Stopping A Nonstop Talker!


We have a co-worker that is constantly talking nonsense. Half the time we don’t know if she is even talking to us. When she does talk to us, it’s about her boring cats. We all talk to each other throughout the day, but we all get annoyed when she interrupts our conversation with her own boring life. She won’t join our conversation, and if we try to include her, she turns it around to be about her. She just rambles on and on. She is constantly asking questions, and she has been here longer than any of us. Are we being rude or is there something we can do to stop her?


Working With Nonstop


Dear Working With Nonstop:

Small talk while working can make the day go more quickly; even talk about nonsense or cats. Does this older co-worker need to be heard? Obviously, she does. Just hearing herself talk probably gives her a sense of being alive. She should know that others in the workgroup are annoyed with her chatter; however, admitting that to her self would be painful, so she ignores signs that others don’t want to listen. Should she be less self-centered in her talk and should she know how to join the rest of you in conversation? Yes, she should, but apparently that is a skill she lacks.

You don’t say if you supervisor is aware of your annoyance with this longtime co-worker. Usually it is good to ask a supervisor’s advice. You also should state that you think it is important to find

ways to cope and correct her endless talking. Possibly you can find a positive label for her, such as speak of her as the lady who loves cats (Ms. LWLC). You might want to share the suggestions below with your boss.

Approach this whole matter from a professional, not just an irritation perspective. By professional, I mean, small talk should not interfere with getting one’s job done. Rather small talk should not be that talk that makes one’s own and other’s jobs ineffective or detracts from group harmony. You ask: Are we being rude? That depends on what you do when she talks nonsense, runs on and on or seems obsessed about her cats. If you had a video of how you and your co-workers react to Ms. LWLC, I’m sure you could answer your own question. You could then see if you were rude. Or reverse role-take; pretend you were she, would feel that you were treated rudely by others in the work group?

Disrespect to your child, if you have one, would be ignoring, being too busy to listen, interrupting, shushing, yelling or swearing at, talking over, and not discussing with her/him conversational rules such as turn-taking, talking about other’s interests and not just your own, and not talking too much? By talking about the way she talks rather than to Ms. LWLC abut how she talks are you being disrespectful? Your last question is: Is there something we can do to stop her? I assume that your workgroup cannot avoid Ms. LWLC, so you either you and your co-workers must make your stop-talking signals more obvious or you must candidly confer with her about what bothers you about her talk. Stop-talking signals would be holding your hand up like a traffic cop and bluntly saying such things as, “Jane, you are repeating yourself. You are talking too much. We’ve heard too much about your cats. Join in our conversation. Don’t talk so much about yourself.” Of course you would not say all these things at once, but would use them when appropriate.
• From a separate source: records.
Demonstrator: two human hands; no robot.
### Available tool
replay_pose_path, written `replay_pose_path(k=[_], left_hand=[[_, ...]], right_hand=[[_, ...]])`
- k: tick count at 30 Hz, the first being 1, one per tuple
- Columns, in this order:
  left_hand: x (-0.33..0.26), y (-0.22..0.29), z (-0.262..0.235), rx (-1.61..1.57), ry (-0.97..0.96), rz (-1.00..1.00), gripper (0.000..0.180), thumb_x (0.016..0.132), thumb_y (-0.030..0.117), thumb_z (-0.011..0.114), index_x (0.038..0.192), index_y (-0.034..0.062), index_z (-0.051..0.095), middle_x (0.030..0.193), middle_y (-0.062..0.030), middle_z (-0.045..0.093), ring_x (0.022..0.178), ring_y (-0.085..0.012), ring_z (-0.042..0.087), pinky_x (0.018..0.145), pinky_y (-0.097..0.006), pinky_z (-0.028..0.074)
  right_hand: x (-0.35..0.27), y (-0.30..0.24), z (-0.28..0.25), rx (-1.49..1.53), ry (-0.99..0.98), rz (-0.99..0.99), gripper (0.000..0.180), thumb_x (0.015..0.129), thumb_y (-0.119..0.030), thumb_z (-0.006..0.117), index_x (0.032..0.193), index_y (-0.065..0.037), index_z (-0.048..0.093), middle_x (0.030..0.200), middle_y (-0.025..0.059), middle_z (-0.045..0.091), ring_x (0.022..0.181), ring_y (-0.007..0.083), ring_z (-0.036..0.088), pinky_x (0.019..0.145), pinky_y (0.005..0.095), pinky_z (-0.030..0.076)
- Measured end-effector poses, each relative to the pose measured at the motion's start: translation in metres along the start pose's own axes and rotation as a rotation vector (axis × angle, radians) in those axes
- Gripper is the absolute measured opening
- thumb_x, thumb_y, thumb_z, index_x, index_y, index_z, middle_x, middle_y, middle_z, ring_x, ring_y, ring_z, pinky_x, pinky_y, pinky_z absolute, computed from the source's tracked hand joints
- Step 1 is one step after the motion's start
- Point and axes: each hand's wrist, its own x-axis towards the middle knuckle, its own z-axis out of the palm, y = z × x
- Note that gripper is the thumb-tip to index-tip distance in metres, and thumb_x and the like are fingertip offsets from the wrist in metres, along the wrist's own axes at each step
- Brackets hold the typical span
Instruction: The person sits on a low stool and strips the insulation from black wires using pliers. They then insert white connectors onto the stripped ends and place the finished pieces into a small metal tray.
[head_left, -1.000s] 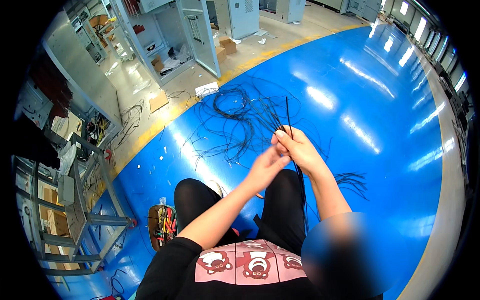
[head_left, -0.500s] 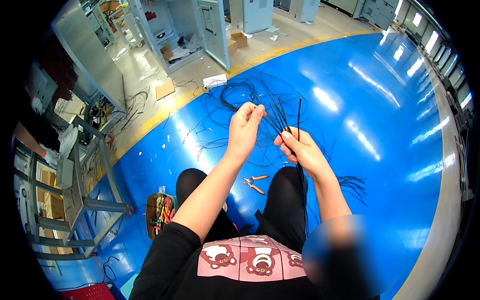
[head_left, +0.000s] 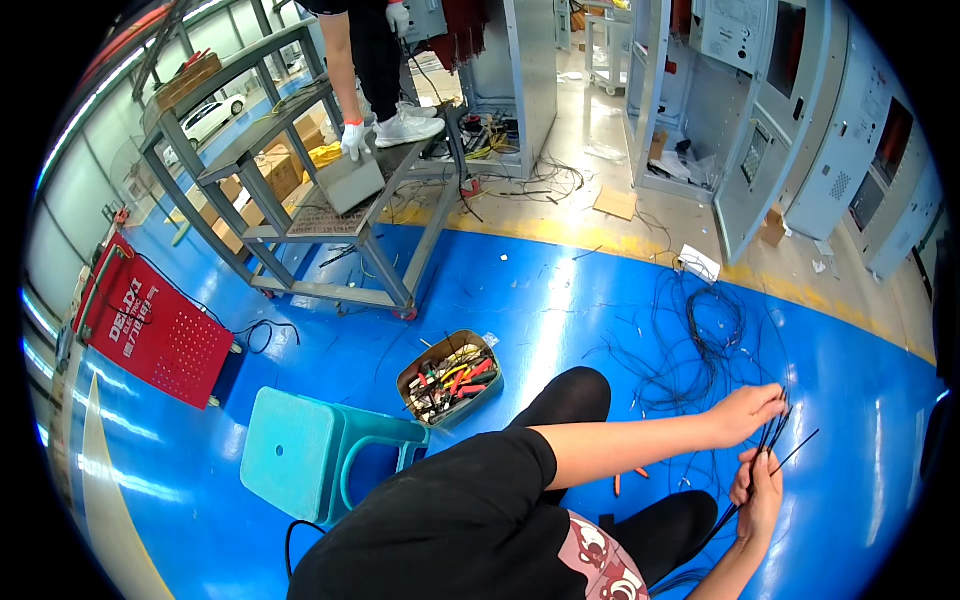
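Observation:
My right hand is closed round a bundle of thin black wires, whose ends fan out above the fingers. Just above it my left hand pinches the tip of one or more of these wires; how many, I cannot tell. Beyond my hands, a loose tangle of black wire lies on the blue floor. Between my knees, the orange handles of a hand tool show in part, the rest hidden by my arm and leg.
A tub of hand tools stands beside my knee, near a turquoise plastic stool. Further left are a red perforated panel cart and a grey metal step platform, where another person's gloved hand holds a grey box. Open metal cabinets line the back.
My view has swung left, bringing the stool, red cart and other person into sight, so my hands now appear at the right. Both hands still hold the wires.

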Motion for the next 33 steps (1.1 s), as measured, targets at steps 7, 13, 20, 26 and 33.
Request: replay_pose_path(k=[7,13,20,26,33], left_hand=[[-0.006,0.006,-0.012,0.087,0.096,0.161,0.032,0.100,0.029,0.042,0.116,0.0040,0.054,0.105,-0.0195,0.064,0.097,-0.0376,0.062,0.078,-0.043,0.048],[0.003,0.004,-0.003,0.279,-0.061,0.148,0.027,0.097,0.025,0.045,0.108,0.0053,0.060,0.105,-0.0159,0.065,0.094,-0.0376,0.062,0.078,-0.044,0.050],[0.011,0.020,-0.050,0.179,0.104,0.098,0.039,0.101,0.031,0.040,0.116,0.0043,0.064,0.094,-0.0037,0.063,0.076,-0.0100,0.050,0.074,-0.025,0.043],[0.009,0.050,-0.012,0.620,-0.077,0.541,0.027,0.090,0.018,0.060,0.114,0.0067,0.064,0.092,-0.0119,0.068,0.079,-0.0284,0.066,0.070,-0.035,0.052],[-0.002,0.024,-0.020,0.604,0.056,0.606,0.022,0.086,0.011,0.063,0.108,0.0055,0.065,0.085,-0.0075,0.066,0.072,-0.0200,0.064,0.064,-0.030,0.051]], right_hand=[[0.001,0.000,0.002,-0.008,-0.034,0.068,0.028,0.101,-0.032,0.045,0.088,-0.007,0.050,0.057,-0.0033,0.037,0.043,0.0042,0.027,0.039,0.0202,0.019],[-0.004,-0.004,-0.007,-0.003,0.061,0.076,0.021,0.101,-0.027,0.046,0.089,-0.010,0.050,0.059,-0.0049,0.038,0.045,0.0035,0.030,0.039,0.0194,0.021],[0.023,-0.014,-0.005,-0.073,-0.200,0.150,0.022,0.100,-0.027,0.047,0.087,-0.009,0.052,0.063,-0.0092,0.034,0.050,0.0021,0.026,0.043,0.0196,0.020],[0.014,-0.010,-0.001,-0.136,-0.106,0.177,0.021,0.100,-0.022,0.045,0.088,-0.005,0.052,0.064,-0.0059,0.036,0.051,0.0034,0.027,0.043,0.0199,0.020],[0.007,0.000,0.004,-0.173,-0.059,0.179,0.025,0.100,-0.028,0.047,0.089,-0.007,0.056,0.065,-0.0070,0.038,0.053,0.0035,0.032,0.045,0.0206,0.025]])
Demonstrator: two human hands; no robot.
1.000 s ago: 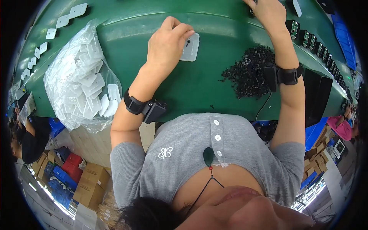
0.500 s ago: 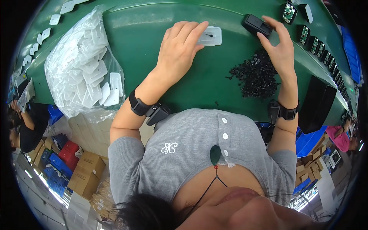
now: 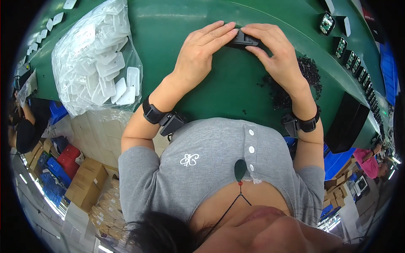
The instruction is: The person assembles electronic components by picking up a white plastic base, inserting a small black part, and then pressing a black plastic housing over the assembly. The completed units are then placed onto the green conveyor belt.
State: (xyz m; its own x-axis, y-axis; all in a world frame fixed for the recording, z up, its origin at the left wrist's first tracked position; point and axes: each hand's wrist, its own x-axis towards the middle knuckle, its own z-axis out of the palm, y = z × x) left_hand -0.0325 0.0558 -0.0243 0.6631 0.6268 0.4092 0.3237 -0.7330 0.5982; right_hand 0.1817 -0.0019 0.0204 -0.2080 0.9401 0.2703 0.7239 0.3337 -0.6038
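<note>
Between my two hands, on the green work surface (image 3: 168,31), is a black rectangular plastic block (image 3: 246,40) with recessed shapes in its top. My left hand (image 3: 198,52) has its fingers together, their tips against the block's left end. From the other side, my right hand (image 3: 278,52) pinches the block between thumb and fingers. The pale plastic cover seen earlier here does not show; the hands and block cover that spot. Partly behind my right forearm lies a heap of small black parts (image 3: 310,71), too fine to make out singly.
A clear bag (image 3: 69,63) full of white plastic covers (image 3: 126,97) lies at left. Black housings with green circuit boards (image 3: 327,23) line the right side, beyond a large black box (image 3: 348,122). More pale covers (image 3: 58,18) run along the far left. Other people are at both sides.
My right hand has brought the black block leftward, to where the pale cover lay under my left hand. Both hands now meet at the block, and the cover is out of sight.
</note>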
Candidly and privately conferring with her would entail telling her what you have written us. Hopefully, you would be able to meet together without anger and with kindness. You or several of you would state how you do not want to hurt her, but you have called this meeting because apparently she does not realize that she does not join in the small talk or when she does she focuses on herself. You will add that you don’t want to ignore her, but you are frustrated by her one-way communication.

You should not mince words. What you say to her must be honest and firm. And it would be best understood if you would have printed a list of do and don’t rules that would stop her talk that was bothersome to your workgroup and help her talk fit in. You should be prepared for tears and/or anger.
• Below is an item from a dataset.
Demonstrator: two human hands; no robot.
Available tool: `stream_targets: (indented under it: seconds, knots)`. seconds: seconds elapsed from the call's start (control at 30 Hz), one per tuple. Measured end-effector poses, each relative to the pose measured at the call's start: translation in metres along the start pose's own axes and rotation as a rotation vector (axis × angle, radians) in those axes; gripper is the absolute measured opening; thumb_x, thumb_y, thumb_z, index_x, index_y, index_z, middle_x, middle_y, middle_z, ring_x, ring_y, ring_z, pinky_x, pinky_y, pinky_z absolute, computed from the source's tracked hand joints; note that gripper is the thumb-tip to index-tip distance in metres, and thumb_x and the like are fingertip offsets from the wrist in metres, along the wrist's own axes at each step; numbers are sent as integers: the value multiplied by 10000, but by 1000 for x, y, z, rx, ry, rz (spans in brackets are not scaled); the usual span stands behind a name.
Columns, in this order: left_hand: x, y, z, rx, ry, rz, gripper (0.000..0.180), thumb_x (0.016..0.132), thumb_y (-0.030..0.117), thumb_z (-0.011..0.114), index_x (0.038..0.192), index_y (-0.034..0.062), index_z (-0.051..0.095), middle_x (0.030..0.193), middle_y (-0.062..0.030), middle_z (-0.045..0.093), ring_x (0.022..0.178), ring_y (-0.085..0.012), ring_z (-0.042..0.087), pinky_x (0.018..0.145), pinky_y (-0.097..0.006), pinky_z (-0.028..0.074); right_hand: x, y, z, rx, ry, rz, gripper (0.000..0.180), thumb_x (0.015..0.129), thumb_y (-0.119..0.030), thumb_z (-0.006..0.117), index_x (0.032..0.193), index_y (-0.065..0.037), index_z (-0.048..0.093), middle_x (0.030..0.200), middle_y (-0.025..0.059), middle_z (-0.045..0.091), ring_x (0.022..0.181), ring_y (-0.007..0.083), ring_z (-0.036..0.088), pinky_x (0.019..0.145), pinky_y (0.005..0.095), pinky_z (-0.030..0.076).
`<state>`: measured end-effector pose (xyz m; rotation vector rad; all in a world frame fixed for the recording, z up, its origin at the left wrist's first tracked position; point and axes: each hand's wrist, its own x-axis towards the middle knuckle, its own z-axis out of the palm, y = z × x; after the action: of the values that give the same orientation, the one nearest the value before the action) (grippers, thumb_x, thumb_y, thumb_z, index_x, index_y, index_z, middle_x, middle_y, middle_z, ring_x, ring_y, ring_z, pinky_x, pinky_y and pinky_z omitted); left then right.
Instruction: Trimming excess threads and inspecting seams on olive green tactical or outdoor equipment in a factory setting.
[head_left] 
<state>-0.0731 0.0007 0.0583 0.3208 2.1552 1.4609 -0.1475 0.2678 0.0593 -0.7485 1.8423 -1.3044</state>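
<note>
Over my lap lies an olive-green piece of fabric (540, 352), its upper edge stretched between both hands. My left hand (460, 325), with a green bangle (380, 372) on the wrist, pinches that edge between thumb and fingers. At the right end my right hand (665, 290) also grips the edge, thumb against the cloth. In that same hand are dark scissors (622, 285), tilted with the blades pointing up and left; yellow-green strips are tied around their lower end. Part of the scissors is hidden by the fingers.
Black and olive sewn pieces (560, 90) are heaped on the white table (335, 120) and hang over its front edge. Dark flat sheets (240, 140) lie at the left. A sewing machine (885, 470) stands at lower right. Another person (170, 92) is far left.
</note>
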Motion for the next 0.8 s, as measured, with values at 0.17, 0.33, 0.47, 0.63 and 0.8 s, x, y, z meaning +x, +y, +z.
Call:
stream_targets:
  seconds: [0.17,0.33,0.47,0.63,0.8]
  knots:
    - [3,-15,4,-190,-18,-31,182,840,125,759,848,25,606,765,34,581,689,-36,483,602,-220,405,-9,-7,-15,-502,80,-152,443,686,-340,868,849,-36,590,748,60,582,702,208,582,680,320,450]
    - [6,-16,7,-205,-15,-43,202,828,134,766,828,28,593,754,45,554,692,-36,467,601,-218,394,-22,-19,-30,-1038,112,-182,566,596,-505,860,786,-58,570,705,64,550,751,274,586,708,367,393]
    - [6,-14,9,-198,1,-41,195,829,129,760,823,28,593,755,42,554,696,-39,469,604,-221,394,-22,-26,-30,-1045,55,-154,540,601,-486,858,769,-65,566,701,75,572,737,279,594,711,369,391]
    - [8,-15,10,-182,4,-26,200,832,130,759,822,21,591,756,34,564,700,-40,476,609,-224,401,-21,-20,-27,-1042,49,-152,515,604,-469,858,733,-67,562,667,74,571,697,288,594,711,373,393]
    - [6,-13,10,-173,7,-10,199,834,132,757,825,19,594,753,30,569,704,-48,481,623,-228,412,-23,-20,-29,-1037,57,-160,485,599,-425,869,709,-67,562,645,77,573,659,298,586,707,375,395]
That should not mean a confrontation meeting was a failure. Have tissues available. Do not ignore the hurt such a meeting can provoke, but continue or schedule a second meeting to complete your discussion. If you and co-workers have a confrontation meeting, take time to get Ms. LWLC’s input. Ask her if the do and don’t rules seem reasonable and if not how she would modify them. Schedule a follow-up meeting after a week or two to re-enforce what’s going well or needs more emphasis. Possibly a tape recording of the small talk could serve as an instructive aid to all of you. Finally, think about what your work group talks about. Do you small talk about each other’s lives or might you also talk about topics that might make your workplace more productive, might cut wasted time, supplies, money, and effort? In short, if you as a workgroup can focus on what might make your jobs more effective, innovative and productive, possibly Ms. LWLC could become a cheerleader and less of a pain in the neck. Will you let me know if all this makes sense? And what you do? Working together with hands, head, and heart takes and makes big WEGOS.